What might government and democracy in Wales look like if we designed around what people need as citizens rather than what they need as service users?

There is a big reform agenda around local government in Wales at the moment.  One map has been scrapped and we wait to see what the next proposal will be.

The driving force for change is efficiency and reductions in funding for public services - but I'm wondering what if we designed democracy and government institutions around the needs of citizens rather than services?

Would things be very different? Or not?

Do we actually have a clear idea of what citizens actually need? Do we have ways of finding out? Have we ever really tried?

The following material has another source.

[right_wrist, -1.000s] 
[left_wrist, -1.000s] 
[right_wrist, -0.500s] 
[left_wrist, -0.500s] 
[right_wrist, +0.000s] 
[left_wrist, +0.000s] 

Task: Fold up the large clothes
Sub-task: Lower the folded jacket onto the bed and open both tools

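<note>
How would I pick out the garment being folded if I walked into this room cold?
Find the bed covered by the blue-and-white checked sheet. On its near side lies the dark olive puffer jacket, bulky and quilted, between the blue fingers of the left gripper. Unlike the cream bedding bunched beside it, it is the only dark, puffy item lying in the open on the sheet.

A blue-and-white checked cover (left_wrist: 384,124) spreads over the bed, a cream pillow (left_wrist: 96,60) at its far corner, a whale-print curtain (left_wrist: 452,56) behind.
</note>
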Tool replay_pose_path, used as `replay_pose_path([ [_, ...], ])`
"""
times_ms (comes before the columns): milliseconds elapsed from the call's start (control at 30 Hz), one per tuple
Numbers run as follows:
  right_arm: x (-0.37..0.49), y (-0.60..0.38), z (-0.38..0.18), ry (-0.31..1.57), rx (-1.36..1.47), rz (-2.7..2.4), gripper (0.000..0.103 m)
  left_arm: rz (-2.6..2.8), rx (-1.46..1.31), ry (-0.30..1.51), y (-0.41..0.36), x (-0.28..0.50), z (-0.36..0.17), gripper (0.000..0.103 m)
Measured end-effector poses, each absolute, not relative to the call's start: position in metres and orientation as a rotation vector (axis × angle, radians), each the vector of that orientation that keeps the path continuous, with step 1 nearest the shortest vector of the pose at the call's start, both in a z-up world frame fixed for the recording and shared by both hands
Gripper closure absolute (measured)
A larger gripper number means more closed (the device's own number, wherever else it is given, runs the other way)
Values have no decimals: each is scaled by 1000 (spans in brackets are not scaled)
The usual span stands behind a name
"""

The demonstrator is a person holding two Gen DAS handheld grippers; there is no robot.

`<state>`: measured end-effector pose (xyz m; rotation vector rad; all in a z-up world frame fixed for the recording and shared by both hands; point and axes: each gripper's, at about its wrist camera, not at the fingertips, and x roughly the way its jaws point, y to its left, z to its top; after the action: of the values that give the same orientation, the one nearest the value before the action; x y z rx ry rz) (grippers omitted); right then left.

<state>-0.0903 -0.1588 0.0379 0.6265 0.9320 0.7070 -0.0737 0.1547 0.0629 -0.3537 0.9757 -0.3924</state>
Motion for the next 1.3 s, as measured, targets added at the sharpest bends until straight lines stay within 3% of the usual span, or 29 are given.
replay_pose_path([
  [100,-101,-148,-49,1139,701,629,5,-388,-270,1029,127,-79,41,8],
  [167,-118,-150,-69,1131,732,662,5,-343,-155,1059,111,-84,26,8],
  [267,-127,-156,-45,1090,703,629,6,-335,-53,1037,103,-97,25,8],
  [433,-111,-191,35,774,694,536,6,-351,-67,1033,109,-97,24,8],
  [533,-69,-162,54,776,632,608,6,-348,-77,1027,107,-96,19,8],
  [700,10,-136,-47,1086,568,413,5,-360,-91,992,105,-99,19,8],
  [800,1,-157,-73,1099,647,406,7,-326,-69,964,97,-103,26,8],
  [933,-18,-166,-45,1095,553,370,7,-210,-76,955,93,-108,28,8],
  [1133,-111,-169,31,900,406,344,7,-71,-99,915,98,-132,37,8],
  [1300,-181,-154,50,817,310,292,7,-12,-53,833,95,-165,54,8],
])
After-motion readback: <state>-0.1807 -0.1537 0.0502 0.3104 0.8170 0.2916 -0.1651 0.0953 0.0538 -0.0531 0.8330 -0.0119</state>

As I have argued before, designing for citizens if different to designing for customers.  Citizens are users sure, but they use 'democracy services' (elections, consultations, representatives etc etc) and have rights rather than customer needs.

It's also quite hard to think about this without thinking about the 'solutions' that already exist such as local councils, elections and MPs.

So, how should we capture citizen needs? How should we find out what they are?

In my session I want to start with the UN’s Universal Declaration of Human Rights.

It includes three rights particularly relevant to citizenship:

  • Everyone has the right to freedom of opinion and expression; this right includes freedom to hold opinions without interference and to seek, receive and impart information and ideas through any media and regardless of frontiers. (Article 19)
  • Everyone has the right to freedom of peaceful assembly and association. (Article 20.1)
  • Everyone has the right to take part in the government of his country, directly or through freely chosen representatives. (Article 21.1)

This leads to three questions we can ask about what government for citizens in Wales might look like:

What do citizens need so they can share their opinions with other people?

What do citizens need so they can work with other people to bring about change?

What do citizens need so they can take part in decision making?

And those are the questions I'm planning to ask.

Make sense?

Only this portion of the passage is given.